# Thanks to the mods for keeping things friendly!



## Rune (Apr 15, 2002)

A few minutes ago, I witnessed a series of lightning-quick responses to someone who was being a total jerk.

I want to make sure that the mods know that I, for one, don't see them as dictatorial, abusive, or unjust.  I appreciate the hard work that they do to keep this site friendly _and respectful_!  This place is a tight-knit community that I have hung around for years and I very much enjoy the atmosphere of comraderie that flourishes here.

Ocassionally, someone will totally disregard the feelings and wishes of those around them, thinking that anonimity will help them get away with something.  Ocassionally, these people need to get smacked down.  It is unfortunated, but appreciated.

As happens at these times, I once again find myself venting, but trying to do so constructively.

Thank you, moderators and administrators, for making this a good place to be.

[Edited to remove inappropriate sig]
Sincerely,

Cameron, AKA Rune.


----------



## Rune (Apr 15, 2002)

*PS*

I also want to thank the thousands of civil participants in this community for being respectful and courteous.

You make it all worth the enormous drain on time

[Edited to remove inappropriate sig]


----------



## Psyduck (Apr 15, 2002)

On behalf of the civil participants, you're welcome 

I agree with you, too!


----------



## Umbran (Apr 15, 2002)

Actually, while supportive, this is perhaps innappropriate.

When a thread is closed, the rule is to not open up the discussion again.  If there's an altercation, and the mods close the thread, you're supposed to drop the subject for a while.   You don't continue to discuss the altercation in public, even if you are approving of the mods.  

Why?  Because you're not giving the other side a chance to cool down.  They can now sit there reading people support the mods but feel they themselves cannot speak.  That's not conducive to resolving bad feelings, and it isn't really fair. 

Let it rest for a while, please.


----------



## el-remmen (Apr 15, 2002)

Personally, I do not mind the praise, but I am going to have to move this to [META]

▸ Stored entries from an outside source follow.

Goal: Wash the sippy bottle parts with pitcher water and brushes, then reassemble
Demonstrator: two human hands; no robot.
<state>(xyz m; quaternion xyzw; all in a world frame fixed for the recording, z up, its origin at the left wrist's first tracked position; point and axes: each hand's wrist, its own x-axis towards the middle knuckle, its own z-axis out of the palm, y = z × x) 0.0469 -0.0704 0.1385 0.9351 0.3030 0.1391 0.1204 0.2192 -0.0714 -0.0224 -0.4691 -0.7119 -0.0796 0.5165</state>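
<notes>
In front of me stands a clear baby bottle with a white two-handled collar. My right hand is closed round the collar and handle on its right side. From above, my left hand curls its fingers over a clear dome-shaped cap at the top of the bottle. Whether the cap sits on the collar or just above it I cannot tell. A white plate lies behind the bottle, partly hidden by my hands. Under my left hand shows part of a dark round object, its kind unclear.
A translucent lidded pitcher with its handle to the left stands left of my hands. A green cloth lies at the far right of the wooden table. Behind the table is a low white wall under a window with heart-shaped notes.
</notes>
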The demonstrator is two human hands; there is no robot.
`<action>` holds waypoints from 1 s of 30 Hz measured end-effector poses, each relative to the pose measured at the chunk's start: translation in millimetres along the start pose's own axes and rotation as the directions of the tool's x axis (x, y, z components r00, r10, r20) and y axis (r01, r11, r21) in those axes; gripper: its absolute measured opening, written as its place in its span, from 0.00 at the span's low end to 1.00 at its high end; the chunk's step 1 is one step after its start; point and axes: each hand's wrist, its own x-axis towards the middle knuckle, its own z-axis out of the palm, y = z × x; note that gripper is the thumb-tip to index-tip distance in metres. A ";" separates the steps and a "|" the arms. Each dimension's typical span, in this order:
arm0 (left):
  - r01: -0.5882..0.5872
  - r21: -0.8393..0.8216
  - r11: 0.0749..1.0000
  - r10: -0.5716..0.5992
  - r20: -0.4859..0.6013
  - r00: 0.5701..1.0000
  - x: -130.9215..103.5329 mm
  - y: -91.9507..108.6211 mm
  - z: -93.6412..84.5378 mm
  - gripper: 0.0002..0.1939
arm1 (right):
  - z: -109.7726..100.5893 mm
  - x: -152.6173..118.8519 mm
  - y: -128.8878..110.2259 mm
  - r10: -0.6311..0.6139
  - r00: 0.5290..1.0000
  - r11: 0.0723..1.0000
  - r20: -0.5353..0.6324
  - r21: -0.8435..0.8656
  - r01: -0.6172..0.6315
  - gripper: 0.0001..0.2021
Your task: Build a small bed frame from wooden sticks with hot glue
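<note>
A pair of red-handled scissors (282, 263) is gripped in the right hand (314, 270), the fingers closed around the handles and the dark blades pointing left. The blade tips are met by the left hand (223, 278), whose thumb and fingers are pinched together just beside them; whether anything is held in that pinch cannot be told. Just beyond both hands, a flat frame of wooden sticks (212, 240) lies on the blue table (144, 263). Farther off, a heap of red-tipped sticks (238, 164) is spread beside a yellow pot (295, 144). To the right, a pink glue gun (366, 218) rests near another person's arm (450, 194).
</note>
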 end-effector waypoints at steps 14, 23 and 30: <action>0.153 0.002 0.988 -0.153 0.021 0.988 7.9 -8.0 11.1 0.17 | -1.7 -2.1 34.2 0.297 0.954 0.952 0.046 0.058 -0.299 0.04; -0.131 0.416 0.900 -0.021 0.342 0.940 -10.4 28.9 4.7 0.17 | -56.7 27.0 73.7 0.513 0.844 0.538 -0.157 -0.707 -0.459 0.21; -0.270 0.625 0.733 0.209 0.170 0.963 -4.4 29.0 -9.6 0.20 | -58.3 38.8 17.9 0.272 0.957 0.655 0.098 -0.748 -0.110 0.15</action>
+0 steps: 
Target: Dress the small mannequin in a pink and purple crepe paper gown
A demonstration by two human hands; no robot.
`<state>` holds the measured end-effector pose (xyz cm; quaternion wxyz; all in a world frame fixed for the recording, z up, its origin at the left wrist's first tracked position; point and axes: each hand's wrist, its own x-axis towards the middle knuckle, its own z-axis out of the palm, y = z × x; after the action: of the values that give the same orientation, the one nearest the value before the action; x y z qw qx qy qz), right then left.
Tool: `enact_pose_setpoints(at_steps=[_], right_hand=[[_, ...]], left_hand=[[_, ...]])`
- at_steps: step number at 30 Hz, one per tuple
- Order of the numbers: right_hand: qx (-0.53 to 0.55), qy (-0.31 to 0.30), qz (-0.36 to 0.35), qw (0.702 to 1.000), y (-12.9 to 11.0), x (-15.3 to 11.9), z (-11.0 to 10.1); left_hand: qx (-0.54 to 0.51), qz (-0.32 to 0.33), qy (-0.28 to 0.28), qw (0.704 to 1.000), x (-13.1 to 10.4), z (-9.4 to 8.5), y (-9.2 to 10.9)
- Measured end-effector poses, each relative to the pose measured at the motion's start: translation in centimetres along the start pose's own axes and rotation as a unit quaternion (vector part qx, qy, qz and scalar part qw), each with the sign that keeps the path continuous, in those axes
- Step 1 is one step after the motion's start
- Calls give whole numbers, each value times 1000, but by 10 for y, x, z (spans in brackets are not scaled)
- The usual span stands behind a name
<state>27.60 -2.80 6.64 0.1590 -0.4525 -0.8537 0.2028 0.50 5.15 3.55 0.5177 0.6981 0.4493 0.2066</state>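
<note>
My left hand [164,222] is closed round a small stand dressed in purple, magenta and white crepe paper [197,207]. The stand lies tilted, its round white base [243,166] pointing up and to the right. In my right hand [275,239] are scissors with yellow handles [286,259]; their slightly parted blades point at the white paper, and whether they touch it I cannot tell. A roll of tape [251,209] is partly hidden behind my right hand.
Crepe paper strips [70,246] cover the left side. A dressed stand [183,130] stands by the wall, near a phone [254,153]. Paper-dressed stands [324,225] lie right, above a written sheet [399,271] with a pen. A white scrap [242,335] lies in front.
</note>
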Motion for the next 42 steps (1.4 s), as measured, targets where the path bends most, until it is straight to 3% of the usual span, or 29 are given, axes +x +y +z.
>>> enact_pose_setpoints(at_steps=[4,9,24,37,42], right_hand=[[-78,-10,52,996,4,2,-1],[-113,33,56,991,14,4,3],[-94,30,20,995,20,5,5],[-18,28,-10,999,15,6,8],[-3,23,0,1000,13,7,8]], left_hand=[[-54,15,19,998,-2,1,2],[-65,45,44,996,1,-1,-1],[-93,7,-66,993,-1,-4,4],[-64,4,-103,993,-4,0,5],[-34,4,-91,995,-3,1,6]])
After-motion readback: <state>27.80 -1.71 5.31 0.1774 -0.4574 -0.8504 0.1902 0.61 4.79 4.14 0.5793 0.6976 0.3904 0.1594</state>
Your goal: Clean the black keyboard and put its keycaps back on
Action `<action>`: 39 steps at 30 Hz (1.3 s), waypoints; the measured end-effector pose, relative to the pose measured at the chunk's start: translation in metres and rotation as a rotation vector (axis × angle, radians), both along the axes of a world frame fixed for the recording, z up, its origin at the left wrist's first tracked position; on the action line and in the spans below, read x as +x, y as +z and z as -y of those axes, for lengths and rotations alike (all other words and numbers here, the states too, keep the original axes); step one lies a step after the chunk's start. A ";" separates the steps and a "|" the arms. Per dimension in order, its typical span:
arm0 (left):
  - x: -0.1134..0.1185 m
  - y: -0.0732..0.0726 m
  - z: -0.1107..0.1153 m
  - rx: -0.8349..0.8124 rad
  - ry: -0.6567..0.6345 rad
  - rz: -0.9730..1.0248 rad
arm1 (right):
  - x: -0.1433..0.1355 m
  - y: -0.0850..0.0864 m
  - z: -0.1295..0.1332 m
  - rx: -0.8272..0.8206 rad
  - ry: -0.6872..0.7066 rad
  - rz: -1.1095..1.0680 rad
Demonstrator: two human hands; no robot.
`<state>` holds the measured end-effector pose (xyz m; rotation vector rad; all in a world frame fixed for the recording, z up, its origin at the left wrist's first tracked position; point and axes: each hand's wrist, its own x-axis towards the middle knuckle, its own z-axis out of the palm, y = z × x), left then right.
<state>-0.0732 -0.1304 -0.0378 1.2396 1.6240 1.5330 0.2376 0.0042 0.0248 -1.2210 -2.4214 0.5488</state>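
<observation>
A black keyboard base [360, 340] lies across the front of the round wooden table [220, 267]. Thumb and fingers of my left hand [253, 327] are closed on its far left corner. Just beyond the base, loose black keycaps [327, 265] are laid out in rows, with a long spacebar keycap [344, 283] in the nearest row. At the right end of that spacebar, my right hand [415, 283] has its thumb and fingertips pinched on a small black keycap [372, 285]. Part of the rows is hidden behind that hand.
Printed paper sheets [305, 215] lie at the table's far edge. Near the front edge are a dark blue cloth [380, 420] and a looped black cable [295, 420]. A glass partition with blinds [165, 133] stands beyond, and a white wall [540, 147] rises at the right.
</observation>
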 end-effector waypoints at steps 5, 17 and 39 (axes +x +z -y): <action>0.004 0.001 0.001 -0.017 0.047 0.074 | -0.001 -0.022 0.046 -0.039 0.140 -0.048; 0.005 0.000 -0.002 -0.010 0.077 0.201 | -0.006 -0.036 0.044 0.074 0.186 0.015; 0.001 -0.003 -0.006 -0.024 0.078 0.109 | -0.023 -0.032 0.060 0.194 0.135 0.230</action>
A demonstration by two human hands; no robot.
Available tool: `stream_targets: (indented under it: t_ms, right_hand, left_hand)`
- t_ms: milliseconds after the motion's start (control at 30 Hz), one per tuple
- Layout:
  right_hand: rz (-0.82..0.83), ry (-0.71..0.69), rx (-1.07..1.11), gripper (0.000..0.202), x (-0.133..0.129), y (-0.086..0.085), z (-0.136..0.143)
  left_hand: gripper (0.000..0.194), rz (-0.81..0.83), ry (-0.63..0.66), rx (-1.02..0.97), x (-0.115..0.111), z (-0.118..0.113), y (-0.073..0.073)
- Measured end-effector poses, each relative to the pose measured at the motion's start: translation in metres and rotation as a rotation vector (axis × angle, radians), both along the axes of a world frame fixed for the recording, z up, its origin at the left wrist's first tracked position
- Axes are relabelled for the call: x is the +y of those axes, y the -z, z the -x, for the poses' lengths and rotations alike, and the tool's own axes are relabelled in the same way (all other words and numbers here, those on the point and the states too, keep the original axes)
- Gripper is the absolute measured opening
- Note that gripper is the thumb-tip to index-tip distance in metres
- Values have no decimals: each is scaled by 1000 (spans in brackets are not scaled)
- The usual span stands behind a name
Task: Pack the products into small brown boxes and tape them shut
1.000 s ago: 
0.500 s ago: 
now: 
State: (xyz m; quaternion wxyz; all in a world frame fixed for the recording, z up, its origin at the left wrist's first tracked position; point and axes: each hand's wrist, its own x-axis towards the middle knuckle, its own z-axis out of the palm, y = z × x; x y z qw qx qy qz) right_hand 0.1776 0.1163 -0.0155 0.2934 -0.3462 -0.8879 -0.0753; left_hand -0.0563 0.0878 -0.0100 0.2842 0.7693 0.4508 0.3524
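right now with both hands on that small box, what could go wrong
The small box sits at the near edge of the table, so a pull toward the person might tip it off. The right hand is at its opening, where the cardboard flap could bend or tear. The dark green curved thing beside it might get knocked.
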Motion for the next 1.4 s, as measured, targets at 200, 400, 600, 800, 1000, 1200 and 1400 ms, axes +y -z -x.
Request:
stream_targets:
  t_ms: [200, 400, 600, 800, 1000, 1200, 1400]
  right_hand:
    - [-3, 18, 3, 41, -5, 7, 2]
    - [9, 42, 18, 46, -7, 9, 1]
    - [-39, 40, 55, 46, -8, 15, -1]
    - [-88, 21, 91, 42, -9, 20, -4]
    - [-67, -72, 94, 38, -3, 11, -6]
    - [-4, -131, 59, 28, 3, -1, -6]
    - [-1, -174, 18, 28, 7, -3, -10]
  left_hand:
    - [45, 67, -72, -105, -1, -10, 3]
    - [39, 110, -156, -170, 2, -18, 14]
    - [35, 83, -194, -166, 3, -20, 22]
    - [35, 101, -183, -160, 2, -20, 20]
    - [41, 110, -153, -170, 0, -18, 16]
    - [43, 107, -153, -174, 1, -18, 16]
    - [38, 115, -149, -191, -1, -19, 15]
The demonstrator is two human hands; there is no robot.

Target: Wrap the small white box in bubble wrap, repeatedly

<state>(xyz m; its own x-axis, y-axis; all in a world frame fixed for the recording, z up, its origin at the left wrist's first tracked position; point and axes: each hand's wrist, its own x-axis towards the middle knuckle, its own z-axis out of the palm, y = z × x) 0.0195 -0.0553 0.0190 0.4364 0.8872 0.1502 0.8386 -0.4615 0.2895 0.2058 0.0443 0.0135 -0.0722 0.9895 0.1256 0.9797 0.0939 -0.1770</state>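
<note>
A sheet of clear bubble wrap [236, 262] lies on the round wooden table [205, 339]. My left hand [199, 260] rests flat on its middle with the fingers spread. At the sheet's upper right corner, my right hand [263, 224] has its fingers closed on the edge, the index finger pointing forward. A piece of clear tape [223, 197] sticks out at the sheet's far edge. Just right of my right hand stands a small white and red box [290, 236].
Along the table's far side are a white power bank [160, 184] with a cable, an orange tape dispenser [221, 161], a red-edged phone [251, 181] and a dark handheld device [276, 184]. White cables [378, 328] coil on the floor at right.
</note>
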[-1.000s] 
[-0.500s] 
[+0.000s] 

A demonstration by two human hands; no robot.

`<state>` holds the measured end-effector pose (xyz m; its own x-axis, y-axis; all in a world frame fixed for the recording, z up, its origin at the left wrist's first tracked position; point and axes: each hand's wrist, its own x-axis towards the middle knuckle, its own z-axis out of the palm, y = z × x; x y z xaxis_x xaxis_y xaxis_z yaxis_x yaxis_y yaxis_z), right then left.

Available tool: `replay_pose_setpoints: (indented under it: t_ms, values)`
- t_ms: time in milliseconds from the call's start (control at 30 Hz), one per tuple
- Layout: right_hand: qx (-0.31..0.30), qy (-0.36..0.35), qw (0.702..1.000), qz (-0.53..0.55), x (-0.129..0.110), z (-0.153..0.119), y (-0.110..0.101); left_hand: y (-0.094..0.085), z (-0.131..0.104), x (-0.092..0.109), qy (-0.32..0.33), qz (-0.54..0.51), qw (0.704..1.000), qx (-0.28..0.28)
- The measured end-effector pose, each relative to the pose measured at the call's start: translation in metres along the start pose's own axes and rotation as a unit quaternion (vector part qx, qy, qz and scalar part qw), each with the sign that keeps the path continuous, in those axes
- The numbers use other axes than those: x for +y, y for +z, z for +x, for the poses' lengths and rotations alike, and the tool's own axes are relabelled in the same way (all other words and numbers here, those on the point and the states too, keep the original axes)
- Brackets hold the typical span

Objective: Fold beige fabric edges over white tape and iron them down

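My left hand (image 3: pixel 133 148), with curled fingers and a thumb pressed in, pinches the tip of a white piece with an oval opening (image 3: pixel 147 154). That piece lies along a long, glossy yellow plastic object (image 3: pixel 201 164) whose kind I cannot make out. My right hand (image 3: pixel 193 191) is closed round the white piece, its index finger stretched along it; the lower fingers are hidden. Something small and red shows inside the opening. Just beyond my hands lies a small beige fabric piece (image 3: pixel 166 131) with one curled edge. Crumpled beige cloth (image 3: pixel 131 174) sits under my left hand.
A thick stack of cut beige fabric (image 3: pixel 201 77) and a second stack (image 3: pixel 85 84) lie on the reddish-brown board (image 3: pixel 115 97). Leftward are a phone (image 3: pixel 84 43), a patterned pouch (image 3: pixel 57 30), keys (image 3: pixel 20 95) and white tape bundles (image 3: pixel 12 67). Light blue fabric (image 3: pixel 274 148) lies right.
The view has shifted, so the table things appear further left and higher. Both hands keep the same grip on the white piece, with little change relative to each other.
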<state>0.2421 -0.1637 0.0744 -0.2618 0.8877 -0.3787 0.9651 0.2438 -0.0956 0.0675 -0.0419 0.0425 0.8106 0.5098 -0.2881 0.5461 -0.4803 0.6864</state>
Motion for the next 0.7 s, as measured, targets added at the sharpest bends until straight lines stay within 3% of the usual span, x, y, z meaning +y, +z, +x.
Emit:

A mod's work is never done


----------



## EricNoah (Apr 15, 2002)

Thanks for the sentiments, all!  

I'm going to move the offending threads to the moderator's forum so we can keep the "evidence" but remove the clutter from here.  *crosses fingers* at least I hope I can move them, I've been getting time-out errors lately.


----------



## Dr Midnight (Apr 15, 2002)

We're not opening the topic back up. We're thanking the mods- which I'd like to be a part of right now. 

Thanks mods (and Eric's Grandmother)- this really is a great place the way it is.


----------



## SHARK (Apr 15, 2002)

Greetings!

I completely agree, Rune. The swift and sure action of the moderators keeps this site the interesting and fun place it has always been. Many other places obviously degenerate into rancorous mud-fests. One does not have absolute freedom while attending here. One has to discipline the speech, and follow polite form. While sometimes that may be difficult for all of us, ultimately, it encourages thoughtful discussions that we can all enjoy, even if we disagree with each other.

Semper Fidelis,

SHARK


----------



## Rune (Apr 15, 2002)

I didn't mean to open fresh wounds, but I was quite angry and found that a post of (well-deserved) appreciation would be a much more constructive method of venting than criticising would have been.

Also, I kind of hoped that other lurkers who might be tempted to be blatantly disrespectful and utterly rude would see that the mods have a good reason for being strict in such situations.

Anyway, I appologize for venting, but not for appreciating the work of the mods.

And, yeah, now that I think about it, I guess it does belong in [Meta] doesn't it?   Sorry about that.

[Edited to remove inappropriate sig]


----------



## Ashtal (Apr 15, 2002)

Hey, glad to help.  That's what they pay me for --

Oh, wait.  

Who are we?  We're the MOD SQUAD!  

Woot, and all that.


----------



## A2Z (Apr 15, 2002)

_"Another one bites the dust 
Another one bites the dust 
And another one gone, and another one gone 
Another one bites the dust 
Hey, I'm gonna get you too 
Another one bites the dust"_



Seriously though, what was that guy so angry about? I mean his first post was to yell at the moderators. Exactly what reason did he have to be mad anyway?

[Edit: Oh, and two thumbs up to the canuk (and the other mods) from another canuk!]


----------



## Pielorinho (Apr 15, 2002)

Just want to add my voice to the chorus.  Morrus, Eric, Piratecat, Nem, Ashtal, Darkness, and all the others -- you folks do a great job, and I appreciate your work!

Daniel


----------



## Piratecat (Apr 15, 2002)

Thank you, guys!  I agree; I think our Mods are great.    But then again, I'm prejudiced.



			
				A2Z said:
			
		

> *Seriously though, what was that guy so angry about? I mean his first post was to yell at the moderators. Exactly what reason did he have to be mad anyway?
> *




You want to laugh? If I was going to pick something to get angry about, it wouldn't be this - but to each their own. Please down't start discussing it further in here, though.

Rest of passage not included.